Proof of value is real and visible. Legal teams deploying AI at scale have consistently demonstrated measurable efficiency gains on complex tasks. Independent research reported by Legal Futures highlights that AI contract review achieves 94% accuracy compared to 85% for manual review, and completes the work in a fraction of the time. Within legal circles, that kind of evidence spreads quickly - and peer credibility has driven more adoption than any marketing ever could. These are efficiency metrics that the patent profession can also strive for when using specialized tools.
What we are seeing at Solve Intelligence
At Solve Intelligence, we have a privileged vantage point on this shift. Our AI platform is purpose-built for patent professionals - one of the most demanding, high-stakes areas of legal practice. It is a space where the hesitation that once slowed broader legal AI adoption has largely dissipated. The growth our team has seen over the past three years reflects the broader shift in the market.
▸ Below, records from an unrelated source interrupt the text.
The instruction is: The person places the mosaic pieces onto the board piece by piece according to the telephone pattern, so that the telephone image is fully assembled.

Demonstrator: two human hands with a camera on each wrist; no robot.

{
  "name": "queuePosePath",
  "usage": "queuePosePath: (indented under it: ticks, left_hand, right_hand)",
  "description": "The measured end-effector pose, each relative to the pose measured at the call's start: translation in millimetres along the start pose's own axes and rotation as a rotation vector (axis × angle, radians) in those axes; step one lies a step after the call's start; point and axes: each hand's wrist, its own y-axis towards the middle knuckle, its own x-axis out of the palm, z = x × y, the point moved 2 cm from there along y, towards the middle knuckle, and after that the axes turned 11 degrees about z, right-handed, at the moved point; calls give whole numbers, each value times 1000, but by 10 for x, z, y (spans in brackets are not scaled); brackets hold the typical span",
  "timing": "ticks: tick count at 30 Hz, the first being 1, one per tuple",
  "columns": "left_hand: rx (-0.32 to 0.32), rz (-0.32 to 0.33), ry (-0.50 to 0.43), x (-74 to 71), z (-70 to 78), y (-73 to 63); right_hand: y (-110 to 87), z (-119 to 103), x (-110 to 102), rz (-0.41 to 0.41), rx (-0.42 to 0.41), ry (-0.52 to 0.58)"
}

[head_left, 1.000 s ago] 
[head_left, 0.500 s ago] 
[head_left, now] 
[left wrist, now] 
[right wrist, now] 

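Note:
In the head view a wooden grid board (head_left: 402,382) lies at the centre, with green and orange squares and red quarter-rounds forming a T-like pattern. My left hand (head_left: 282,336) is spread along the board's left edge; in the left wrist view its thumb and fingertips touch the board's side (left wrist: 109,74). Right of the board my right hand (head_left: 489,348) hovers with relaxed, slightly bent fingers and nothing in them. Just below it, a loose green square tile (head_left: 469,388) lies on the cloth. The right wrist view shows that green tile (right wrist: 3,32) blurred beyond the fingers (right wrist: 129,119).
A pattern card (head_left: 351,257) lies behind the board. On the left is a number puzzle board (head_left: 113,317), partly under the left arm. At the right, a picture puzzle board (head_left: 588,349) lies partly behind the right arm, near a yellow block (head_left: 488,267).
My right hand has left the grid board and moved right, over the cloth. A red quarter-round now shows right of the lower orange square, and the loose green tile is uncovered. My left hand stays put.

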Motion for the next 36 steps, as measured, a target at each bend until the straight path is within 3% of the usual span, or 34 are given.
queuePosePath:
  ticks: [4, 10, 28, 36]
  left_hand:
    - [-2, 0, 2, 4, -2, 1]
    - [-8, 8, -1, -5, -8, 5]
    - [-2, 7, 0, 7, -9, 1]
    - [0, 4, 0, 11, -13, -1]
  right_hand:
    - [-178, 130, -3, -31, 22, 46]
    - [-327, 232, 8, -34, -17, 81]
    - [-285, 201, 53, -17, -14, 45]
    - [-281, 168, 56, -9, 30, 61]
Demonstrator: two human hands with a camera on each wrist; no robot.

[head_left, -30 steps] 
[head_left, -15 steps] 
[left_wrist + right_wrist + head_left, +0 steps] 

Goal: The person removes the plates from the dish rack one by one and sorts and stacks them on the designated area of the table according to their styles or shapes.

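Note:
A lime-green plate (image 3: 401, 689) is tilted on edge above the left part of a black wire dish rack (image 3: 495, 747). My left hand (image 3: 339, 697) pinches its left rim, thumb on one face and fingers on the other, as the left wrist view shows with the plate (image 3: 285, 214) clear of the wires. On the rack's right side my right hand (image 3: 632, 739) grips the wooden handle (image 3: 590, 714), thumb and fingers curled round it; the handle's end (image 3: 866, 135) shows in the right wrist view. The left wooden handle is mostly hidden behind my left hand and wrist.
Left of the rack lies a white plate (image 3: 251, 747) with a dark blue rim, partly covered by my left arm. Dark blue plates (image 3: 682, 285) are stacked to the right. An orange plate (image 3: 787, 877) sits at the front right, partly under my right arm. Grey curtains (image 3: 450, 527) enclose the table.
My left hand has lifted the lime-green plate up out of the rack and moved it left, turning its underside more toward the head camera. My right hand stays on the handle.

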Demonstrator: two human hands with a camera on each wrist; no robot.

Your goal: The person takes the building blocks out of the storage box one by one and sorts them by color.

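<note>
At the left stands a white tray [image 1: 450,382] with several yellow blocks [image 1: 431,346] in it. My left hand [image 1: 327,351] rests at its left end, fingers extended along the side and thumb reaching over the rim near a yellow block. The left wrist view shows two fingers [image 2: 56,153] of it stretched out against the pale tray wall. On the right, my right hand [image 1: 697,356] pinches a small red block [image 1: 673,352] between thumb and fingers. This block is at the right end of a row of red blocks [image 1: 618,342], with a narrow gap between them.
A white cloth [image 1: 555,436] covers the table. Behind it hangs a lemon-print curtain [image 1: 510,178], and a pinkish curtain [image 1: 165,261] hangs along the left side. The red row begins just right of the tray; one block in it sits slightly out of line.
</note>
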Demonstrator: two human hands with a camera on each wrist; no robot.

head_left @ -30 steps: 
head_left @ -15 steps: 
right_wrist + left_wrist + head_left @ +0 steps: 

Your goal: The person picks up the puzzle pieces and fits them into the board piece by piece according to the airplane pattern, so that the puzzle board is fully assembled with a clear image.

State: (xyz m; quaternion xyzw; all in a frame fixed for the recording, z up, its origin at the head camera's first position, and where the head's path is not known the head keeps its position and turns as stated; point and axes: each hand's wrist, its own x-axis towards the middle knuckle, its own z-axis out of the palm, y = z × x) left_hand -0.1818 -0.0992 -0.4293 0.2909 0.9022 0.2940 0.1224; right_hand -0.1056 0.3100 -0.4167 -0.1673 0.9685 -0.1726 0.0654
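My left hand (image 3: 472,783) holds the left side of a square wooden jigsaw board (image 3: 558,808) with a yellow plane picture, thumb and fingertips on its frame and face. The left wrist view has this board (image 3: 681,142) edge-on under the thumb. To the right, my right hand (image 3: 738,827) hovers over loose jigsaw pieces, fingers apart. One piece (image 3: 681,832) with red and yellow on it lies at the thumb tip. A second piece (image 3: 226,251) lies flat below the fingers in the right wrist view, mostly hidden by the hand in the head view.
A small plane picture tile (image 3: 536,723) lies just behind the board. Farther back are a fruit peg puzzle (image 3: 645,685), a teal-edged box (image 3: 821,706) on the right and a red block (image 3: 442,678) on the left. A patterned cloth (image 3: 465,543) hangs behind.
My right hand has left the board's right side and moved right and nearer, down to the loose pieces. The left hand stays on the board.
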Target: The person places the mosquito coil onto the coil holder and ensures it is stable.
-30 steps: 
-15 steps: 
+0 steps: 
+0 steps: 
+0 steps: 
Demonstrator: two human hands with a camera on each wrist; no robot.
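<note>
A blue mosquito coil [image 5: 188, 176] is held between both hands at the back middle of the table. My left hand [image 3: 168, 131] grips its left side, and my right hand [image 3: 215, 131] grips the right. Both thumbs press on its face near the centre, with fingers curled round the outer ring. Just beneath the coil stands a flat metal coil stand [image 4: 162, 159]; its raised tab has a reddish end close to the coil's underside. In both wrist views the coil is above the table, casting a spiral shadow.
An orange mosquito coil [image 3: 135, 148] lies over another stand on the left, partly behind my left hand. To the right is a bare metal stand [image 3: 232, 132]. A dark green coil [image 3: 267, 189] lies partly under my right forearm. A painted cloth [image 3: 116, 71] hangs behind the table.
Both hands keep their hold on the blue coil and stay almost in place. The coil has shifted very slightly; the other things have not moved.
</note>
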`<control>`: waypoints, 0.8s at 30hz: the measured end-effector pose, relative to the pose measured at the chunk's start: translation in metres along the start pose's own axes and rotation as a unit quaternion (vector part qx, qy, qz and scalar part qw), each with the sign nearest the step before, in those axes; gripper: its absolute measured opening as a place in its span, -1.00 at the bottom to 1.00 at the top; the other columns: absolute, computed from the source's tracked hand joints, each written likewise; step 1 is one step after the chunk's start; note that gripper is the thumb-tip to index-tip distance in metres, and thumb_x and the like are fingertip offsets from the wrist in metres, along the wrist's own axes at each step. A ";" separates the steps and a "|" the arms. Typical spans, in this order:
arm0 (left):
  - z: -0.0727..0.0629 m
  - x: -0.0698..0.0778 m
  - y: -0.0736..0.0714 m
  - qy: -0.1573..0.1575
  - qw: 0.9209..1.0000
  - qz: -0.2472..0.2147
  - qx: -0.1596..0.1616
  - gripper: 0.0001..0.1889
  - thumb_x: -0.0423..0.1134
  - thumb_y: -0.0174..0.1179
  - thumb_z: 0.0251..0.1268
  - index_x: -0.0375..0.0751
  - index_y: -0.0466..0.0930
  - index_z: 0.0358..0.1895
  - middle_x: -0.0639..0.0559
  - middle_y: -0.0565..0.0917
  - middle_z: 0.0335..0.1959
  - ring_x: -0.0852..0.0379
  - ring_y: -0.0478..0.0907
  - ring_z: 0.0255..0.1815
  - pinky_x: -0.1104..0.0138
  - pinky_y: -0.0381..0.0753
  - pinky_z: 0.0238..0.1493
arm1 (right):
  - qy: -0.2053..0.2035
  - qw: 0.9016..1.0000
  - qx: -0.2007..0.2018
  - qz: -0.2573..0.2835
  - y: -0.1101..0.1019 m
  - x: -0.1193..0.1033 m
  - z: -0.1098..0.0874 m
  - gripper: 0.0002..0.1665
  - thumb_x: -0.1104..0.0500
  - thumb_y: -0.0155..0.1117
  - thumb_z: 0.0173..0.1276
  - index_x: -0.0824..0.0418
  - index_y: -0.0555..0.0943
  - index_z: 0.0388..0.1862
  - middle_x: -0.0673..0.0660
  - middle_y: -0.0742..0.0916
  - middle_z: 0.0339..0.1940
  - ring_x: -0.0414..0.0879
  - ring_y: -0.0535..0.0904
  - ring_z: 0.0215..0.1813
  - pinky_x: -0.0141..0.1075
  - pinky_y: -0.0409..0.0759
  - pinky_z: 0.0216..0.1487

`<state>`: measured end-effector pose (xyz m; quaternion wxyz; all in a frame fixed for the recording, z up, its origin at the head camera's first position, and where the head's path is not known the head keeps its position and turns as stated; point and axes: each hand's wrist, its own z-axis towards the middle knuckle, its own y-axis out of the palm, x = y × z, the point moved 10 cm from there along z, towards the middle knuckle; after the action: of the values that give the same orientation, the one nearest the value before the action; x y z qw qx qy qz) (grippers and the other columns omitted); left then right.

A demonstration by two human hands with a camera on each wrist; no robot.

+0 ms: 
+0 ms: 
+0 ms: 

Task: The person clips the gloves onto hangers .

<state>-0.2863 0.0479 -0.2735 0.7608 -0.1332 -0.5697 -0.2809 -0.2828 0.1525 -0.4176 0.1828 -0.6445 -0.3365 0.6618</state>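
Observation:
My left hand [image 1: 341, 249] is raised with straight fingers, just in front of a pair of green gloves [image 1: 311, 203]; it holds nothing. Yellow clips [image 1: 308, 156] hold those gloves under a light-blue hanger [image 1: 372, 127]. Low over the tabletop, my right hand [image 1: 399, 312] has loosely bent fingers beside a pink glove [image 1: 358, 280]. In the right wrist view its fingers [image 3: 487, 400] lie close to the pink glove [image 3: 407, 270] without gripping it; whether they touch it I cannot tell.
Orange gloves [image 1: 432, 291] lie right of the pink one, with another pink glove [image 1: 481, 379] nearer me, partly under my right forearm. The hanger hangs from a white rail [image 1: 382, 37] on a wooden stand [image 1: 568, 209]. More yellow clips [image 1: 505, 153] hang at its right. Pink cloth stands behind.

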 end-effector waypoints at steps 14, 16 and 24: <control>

Our customer base has grown to over 500 IP teams and thousands of users worldwide. What the team has built in the last few months alone surpasses what was achieved in our first year. This is not a gradual upward curve. It is acceleration.
The number of IP professionals using Solve Intelligence grew by approximately 560% in 2025. We see significant growth ahead.
What is coming next
When Solve Intelligence launched Claim Charts in December 2025 - purpose-built for patent litigation and high-volume IP analysis, covering everything from invalidity to infringement mapping, the response reflected exactly what we had been seeing in those early conversations. The question had shifted from "does AI belong here?" to "what can it do next?"
The enthusiasm among patent teams has been consistent: not just in one-to-one conversations, but across the industry events and conferences we attend throughout the year. We are building on that enthusiasm, expanding our partnerships with law firms and in-house IP teams as we develop the go-to platform for patent practice.
What this means
The 500+ teams we work with globally, across multiple jurisdictions, firm sizes, and practice areas, have invested in Solve, and they have stayed because it delivers on ROI.
Patent professionals are not a cohort who adopt technology for its own sake. The work is too consequential, and professional standards too exacting, for anything less than genuine value. When that group engages with real curiosity - asking which products, updates, and innovations are next - it signals that the shift is substantive rather than superficial.
To conclude, IPWatchdog recently noted that AI is beginning to influence patent practice in meaningful ways, with the clearest gains coming in exactly the work our clients do every day. That observation matches what we see across our own platform.